* _WHAT THIS TASK INVOLVES_
Find every line in the records below that contains the word "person", and copy each such line.

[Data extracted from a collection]
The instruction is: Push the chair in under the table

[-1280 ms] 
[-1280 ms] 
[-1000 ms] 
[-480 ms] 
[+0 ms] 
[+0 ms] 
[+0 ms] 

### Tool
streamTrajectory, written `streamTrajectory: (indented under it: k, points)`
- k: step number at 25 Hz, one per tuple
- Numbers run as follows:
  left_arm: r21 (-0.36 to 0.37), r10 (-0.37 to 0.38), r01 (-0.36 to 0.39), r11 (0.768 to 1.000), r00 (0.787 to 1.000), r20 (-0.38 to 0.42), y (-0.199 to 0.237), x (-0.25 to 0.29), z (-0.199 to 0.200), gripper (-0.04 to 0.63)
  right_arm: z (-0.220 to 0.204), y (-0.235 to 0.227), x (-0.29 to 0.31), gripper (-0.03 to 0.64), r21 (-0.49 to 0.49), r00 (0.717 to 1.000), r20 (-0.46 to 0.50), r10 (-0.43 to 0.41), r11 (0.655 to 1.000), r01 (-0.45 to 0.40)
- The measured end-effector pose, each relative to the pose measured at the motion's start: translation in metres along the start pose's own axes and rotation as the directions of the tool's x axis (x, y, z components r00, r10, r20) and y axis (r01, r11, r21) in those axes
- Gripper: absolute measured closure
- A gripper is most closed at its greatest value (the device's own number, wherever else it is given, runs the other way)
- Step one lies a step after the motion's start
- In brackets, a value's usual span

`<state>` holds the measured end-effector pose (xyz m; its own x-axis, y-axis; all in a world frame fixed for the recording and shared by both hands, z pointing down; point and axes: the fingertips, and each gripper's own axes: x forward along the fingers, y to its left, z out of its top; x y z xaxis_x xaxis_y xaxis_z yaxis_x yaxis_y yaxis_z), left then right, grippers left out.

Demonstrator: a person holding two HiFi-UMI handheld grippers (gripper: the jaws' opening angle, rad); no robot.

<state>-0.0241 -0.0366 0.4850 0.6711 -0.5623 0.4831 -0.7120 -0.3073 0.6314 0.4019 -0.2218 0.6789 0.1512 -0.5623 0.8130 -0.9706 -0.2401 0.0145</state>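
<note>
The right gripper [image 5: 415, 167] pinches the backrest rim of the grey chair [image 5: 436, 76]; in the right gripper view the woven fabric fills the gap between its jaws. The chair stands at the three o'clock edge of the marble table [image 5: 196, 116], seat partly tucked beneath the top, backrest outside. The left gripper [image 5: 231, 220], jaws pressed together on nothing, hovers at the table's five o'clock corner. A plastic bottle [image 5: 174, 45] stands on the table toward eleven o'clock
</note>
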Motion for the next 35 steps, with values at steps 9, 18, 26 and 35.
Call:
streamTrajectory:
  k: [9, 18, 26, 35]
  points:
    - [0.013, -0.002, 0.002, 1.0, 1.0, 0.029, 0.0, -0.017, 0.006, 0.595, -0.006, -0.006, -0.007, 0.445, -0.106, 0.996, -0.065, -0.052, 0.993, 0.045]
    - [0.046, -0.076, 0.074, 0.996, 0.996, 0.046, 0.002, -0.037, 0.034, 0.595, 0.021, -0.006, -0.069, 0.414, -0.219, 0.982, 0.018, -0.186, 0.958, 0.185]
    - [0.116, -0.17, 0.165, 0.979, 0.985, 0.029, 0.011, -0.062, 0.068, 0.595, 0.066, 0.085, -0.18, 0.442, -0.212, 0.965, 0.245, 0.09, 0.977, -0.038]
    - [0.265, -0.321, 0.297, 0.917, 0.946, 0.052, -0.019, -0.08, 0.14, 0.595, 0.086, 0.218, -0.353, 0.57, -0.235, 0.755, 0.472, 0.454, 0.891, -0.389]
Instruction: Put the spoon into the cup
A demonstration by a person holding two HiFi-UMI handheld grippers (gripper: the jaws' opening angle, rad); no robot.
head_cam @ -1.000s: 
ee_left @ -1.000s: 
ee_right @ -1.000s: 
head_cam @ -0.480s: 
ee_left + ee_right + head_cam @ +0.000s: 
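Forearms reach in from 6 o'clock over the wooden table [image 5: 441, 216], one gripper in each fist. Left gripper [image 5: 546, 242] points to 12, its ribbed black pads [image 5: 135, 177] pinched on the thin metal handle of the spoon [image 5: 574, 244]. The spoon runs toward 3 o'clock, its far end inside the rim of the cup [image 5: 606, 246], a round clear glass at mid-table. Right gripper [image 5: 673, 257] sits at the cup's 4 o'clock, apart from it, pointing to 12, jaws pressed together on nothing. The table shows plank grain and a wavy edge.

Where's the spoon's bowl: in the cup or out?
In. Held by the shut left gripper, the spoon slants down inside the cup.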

* _RESPONSE FOR THIS EXERCISE_
Demonstrator: a person holding two HiFi-UMI handheld grippers (gripper: the jaws' opening angle, rad); no robot.
A demonstration by a person holding two HiFi-UMI handheld grippers (gripper: the jaws' opening angle, rad); no robot.

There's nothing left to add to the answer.